Closed Marcel256 closed 1 week ago
I trained a model with this loss here:
To which a solid baseline is:
The differences is that the former is trained with Matryoshka (aka MRL) and CachedMultipleNegativesRankingLoss (CMNRL) with a batch size of 2048 and a learning rate of 8e-5, whereas the latter used MultipleNegativesRankingLoss with a batch size of 64 and a learning rate of 2e-5.
The overall general-purpose performance of the new model is slightly better, i.e. 0.5163 NDCG@10 compared to 0.5043 NDCG@10 for the baseline. Good news!
I like that this doesn't require notable changes in the Cached... losses, and well done on finding those duplication fixes.
I cleaned up the Matryoshka loss a bit more. Moreover, I also see potential to further reduce code duplication in the cached loss classes, which could be done in a separate PR. Are there any other points which I should adress in this PR?

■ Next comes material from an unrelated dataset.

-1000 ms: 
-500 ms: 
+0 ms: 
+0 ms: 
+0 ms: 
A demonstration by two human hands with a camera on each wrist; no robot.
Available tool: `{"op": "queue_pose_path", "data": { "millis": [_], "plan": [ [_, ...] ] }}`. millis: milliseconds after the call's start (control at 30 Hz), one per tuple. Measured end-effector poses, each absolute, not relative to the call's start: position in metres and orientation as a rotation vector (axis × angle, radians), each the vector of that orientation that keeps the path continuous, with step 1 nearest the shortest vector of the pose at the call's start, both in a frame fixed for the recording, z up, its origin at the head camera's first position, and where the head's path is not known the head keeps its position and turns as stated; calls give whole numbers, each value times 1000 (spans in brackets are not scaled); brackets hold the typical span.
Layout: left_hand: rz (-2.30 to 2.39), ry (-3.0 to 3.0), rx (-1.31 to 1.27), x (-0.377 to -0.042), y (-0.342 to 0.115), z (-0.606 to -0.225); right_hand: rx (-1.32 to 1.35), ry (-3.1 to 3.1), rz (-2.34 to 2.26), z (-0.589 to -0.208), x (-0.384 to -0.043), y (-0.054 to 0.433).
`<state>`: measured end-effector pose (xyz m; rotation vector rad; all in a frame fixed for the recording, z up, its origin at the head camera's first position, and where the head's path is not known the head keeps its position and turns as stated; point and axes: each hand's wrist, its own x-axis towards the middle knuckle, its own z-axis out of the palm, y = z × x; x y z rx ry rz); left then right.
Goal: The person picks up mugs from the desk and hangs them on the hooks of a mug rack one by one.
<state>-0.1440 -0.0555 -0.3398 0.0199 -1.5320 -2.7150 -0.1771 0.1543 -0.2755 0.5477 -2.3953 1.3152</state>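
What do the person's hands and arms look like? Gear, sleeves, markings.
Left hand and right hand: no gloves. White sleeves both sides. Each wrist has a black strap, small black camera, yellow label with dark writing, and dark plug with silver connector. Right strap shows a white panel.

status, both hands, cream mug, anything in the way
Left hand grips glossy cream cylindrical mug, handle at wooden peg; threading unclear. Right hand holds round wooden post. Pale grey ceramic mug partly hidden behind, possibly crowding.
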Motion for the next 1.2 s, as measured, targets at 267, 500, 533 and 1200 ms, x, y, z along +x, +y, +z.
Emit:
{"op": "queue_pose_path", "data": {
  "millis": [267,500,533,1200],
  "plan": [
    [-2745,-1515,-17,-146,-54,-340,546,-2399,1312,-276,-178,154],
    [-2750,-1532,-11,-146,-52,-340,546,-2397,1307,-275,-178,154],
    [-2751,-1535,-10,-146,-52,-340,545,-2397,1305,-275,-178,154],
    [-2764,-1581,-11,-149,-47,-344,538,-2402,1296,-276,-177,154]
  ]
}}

I think this PR is looking quite solid. All I think that remains is to run
pip install pre-commit
pre-commit install # Set a pre-commit hook that runs formatting/linting code before every commit (in this repository only)
pre-commit run --all # Run the aforementioned hook separate from doing a commit
It should satisfy the quality code check.
Thank you! The formatting should be fine now
I added some docstrings/comments as the various decorators start to get a bit confusing otherwise. I'm a fan of this approach, well done. As a result, I will close #3065, although I do appreciate your invested time to experiment, this was not a straightforward problem to tackle.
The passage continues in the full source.